WHAT THE TASK ASKS - These records contain pictures, which must be left out; copy exactly the lines from the one with "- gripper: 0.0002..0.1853" up to and including the one with "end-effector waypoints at".

── INFORMATION SUPPLIED

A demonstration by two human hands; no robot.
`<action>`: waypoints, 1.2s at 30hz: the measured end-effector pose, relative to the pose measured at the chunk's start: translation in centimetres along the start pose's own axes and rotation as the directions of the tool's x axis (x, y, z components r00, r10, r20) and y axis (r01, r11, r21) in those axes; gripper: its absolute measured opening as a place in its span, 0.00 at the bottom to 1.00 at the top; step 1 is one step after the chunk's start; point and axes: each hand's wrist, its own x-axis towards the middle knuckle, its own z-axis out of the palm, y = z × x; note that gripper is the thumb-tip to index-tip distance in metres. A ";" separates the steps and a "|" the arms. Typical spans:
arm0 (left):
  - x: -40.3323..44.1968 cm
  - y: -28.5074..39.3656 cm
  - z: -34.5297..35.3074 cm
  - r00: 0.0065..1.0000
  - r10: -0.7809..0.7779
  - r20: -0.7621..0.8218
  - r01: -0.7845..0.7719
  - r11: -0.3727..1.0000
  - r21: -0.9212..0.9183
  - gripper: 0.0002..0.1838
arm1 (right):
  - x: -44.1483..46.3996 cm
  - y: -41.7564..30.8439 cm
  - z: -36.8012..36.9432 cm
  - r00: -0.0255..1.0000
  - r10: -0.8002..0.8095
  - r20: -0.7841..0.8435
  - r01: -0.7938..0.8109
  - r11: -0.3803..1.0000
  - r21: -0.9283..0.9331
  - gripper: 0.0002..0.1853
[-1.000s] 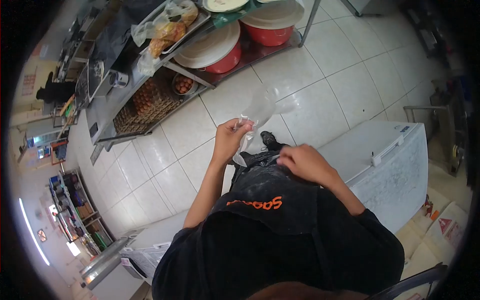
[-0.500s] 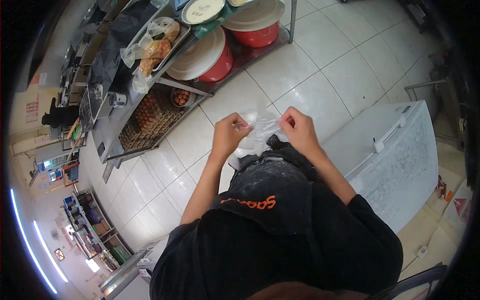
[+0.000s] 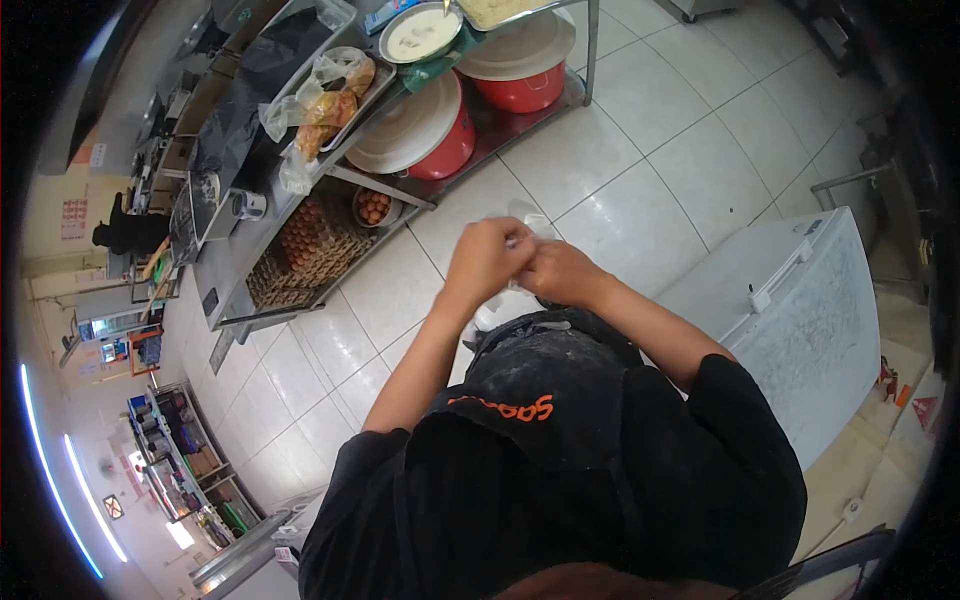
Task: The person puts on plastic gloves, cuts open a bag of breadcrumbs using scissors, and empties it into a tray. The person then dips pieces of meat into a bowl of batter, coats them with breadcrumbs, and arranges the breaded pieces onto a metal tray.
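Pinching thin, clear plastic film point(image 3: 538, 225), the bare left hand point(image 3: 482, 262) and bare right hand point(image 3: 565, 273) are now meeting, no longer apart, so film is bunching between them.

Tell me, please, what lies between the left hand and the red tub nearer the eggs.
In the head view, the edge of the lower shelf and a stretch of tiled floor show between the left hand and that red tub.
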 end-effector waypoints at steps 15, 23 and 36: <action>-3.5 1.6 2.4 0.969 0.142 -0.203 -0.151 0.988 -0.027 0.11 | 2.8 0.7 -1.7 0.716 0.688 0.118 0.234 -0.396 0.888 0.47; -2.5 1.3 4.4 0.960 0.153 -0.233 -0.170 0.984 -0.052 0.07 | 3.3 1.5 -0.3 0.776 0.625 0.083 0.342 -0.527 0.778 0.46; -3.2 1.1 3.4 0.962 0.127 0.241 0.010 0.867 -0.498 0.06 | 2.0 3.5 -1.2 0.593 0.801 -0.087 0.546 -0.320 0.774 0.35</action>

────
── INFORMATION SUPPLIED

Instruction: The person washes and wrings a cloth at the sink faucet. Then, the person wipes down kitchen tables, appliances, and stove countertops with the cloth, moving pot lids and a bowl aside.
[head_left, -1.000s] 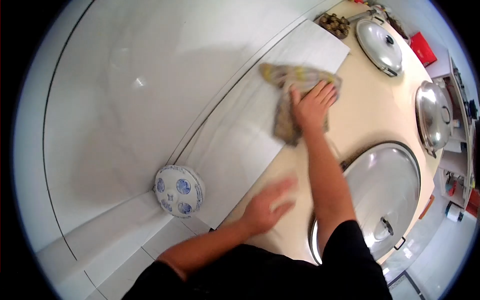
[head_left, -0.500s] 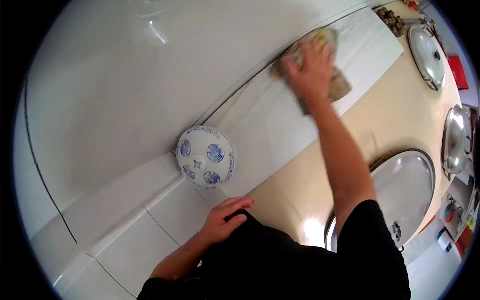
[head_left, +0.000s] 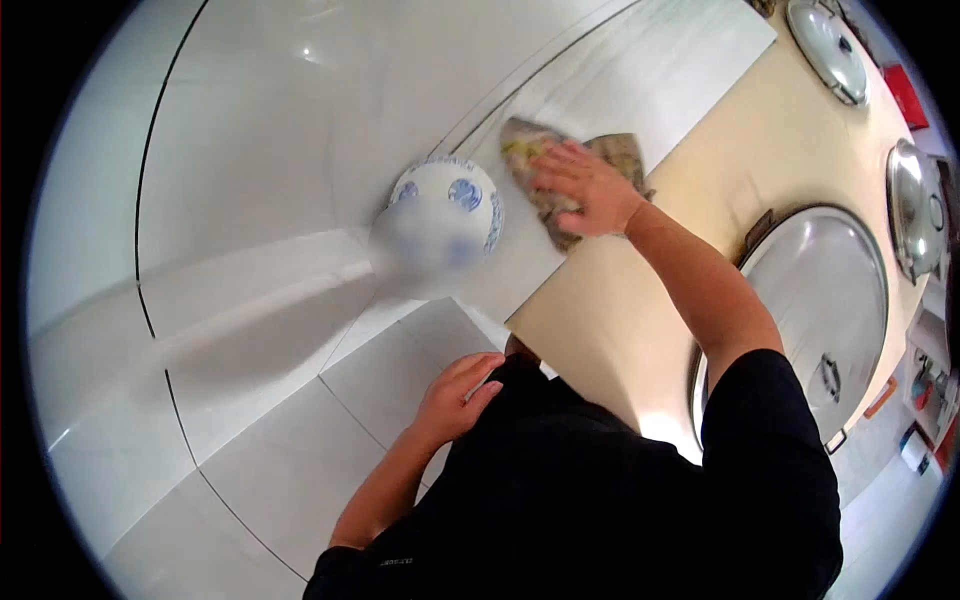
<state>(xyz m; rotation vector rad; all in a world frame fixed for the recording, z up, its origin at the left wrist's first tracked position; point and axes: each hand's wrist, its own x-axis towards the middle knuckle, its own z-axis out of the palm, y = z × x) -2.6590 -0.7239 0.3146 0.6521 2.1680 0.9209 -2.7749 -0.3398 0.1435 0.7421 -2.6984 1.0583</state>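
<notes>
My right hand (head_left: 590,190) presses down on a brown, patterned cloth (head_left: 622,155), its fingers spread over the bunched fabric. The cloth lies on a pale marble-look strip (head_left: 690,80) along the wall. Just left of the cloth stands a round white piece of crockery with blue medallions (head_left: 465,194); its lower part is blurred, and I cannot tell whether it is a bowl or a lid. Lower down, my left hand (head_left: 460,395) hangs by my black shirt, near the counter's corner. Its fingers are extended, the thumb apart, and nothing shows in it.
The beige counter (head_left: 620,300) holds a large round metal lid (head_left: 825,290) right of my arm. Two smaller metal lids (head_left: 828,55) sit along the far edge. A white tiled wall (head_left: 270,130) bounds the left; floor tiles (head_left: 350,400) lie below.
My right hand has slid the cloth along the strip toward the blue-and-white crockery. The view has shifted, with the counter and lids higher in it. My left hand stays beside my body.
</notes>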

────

ANSWER TO THIS PROBLEM -
  - gripper: 0.0002..0.1853
[-1.000s] 
[-0.500s] 
[+0.000s] 
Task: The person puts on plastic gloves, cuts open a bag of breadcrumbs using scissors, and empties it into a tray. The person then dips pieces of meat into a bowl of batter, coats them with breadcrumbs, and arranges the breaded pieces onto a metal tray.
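Pinching thin, clear plastic film point(image 3: 538, 225), the bare left hand point(image 3: 482, 262) and bare right hand point(image 3: 565, 273) are now meeting, no longer apart, so film is bunching between them.

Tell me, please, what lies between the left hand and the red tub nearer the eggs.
In the head view, the edge of the lower shelf and a stretch of tiled floor show between the left hand and that red tub.
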 end-effector waypoints at steps 15, 23 and 36: <action>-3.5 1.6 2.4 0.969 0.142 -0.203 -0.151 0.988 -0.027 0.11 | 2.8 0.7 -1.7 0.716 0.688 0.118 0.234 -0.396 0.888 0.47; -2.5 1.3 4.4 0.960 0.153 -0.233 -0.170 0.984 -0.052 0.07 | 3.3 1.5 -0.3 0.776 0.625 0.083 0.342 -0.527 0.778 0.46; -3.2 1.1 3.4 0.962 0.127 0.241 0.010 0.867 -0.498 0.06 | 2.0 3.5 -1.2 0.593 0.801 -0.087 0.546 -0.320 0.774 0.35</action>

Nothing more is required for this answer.